§ **COLLECTED DATA**:
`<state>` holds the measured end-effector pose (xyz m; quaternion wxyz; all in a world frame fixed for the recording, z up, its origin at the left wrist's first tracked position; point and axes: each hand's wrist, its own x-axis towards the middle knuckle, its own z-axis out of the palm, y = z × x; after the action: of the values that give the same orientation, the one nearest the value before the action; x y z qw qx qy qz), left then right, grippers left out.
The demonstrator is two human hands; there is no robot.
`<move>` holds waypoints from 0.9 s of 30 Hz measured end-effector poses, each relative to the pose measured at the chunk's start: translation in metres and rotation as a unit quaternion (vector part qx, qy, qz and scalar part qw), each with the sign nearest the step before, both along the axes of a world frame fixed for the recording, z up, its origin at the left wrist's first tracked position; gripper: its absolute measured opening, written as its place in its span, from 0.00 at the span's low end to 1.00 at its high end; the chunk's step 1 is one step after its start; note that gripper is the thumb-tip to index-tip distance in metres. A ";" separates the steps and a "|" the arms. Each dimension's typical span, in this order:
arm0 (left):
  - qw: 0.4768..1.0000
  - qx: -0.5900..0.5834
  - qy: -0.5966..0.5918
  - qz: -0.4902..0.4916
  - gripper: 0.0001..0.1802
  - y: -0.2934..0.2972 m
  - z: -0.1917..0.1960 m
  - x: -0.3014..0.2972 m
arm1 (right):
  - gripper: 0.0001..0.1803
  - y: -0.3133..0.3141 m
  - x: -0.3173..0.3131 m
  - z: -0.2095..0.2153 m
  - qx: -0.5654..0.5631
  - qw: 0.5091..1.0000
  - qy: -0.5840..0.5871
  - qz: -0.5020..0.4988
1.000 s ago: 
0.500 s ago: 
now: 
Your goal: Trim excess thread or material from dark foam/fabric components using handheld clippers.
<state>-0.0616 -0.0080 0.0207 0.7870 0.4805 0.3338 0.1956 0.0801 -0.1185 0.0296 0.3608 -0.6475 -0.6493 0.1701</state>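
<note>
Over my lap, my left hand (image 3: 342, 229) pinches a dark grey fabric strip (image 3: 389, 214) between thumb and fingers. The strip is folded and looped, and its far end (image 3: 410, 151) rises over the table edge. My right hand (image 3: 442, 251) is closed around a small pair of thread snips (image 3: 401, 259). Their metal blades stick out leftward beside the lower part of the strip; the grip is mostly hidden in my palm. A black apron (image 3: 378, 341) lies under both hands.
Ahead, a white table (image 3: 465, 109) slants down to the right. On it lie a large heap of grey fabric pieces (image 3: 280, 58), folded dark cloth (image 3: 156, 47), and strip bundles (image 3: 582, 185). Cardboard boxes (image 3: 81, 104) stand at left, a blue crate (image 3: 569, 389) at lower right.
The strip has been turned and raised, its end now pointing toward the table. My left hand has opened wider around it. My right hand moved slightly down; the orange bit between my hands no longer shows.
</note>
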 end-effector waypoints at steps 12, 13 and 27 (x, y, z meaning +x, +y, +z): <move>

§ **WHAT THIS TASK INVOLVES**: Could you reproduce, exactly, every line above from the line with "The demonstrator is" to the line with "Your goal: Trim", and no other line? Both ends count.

§ **PROBLEM SOLUTION**:
The demonstrator is two human hands; there is no robot.
`<move>` holds waypoints from 0.9 s of 30 Hz measured end-effector poses, each relative to the pose measured at the chunk's start: translation in metres and rotation as a unit quaternion (vector part qx, qy, qz and scalar part qw), each with the sign nearest the step before, both along the axes of a world frame fixed for the recording, z up, its origin at the left wrist's first tracked position; gripper: its absolute measured opening, written as its place in its span, from 0.00 at the span's low end to 1.00 at its high end; the chunk's step 1 is one step after its start; note that gripper is the thumb-tip to index-tip distance in metres. A ";" separates the steps and a "|" the arms. Each dimension's typical span, in this order:
arm0 (left):
  - qw: 0.4768..1.0000
  - qx: -0.5900..0.5834
  - qy: -0.5966..0.5918
  - qz: -0.4902..0.4916
  - gripper: 0.0001..0.1802
  - y: -0.2934..0.2972 m
  - z: -0.1917..0.1960 m
  - x: -0.3014..0.2972 m
arm1 (right):
  - gripper: 0.0001..0.1803
  - y: -0.3133..0.3141 m
  - x: -0.3173..0.3131 m
  - z: -0.2095..0.2153 m
  - qx: -0.5654..0.5631
  - qw: 0.5091..1.0000
  - qy: -0.5840..0.5871
  - qz: -0.5020..0.4988
1.000 s ago: 
0.500 s ago: 
now: 
Your goal: Trim excess thread or material from dark foam/fabric components using handheld clippers.

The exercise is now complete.